The tidy trappings of meal to be partaken with knives and forks are a contrast to the gay spread of a south Indian wedding meal on a plantain leaf.

The mountains of rice, rivers of rasam and ponds of payasa may seem intractable to one unfamiliar with the lay of the land — er — leaf, but in what looks like pure chaos, lies a system — right from the orientation of the leaf to the spots the items occupy on the leaf. The wide open spaces on the leaf are quickly covered with servings as the cook and his assistants, with dhoties or towels wrapped around their waists, deposit dishes in a defined sequence on precise spots on the leaf. Guests, as a custom don’t dive into the meal till all the items take their designated spots on the leaf, though a few impetuous ones pinch a nibble or two while the elders are looking the other way.

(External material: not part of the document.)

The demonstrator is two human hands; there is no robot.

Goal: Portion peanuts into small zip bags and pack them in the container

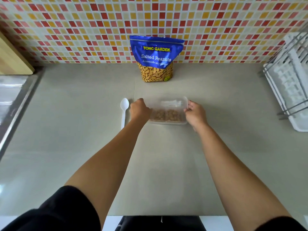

On receiving the start signal, the guests, a picture of self-restraint moments ago, get down to business, demolishing and devouring the spread with gusto, with none of the fuss and formality of knives or forks. Amid slurps and burps, they work with their deft fingers to navigate what appears to be a complicated catacomb of items of every colour, shape and texture, rarely raising their heads, except to check what’s following next. That’s because, with a south Indian plantain leaf meal, it’s not just a case of what you see is what you get. The vacant spots on the leaf are replenished and replaced by a new set of bites from the kitchen, much to the despair of the diner.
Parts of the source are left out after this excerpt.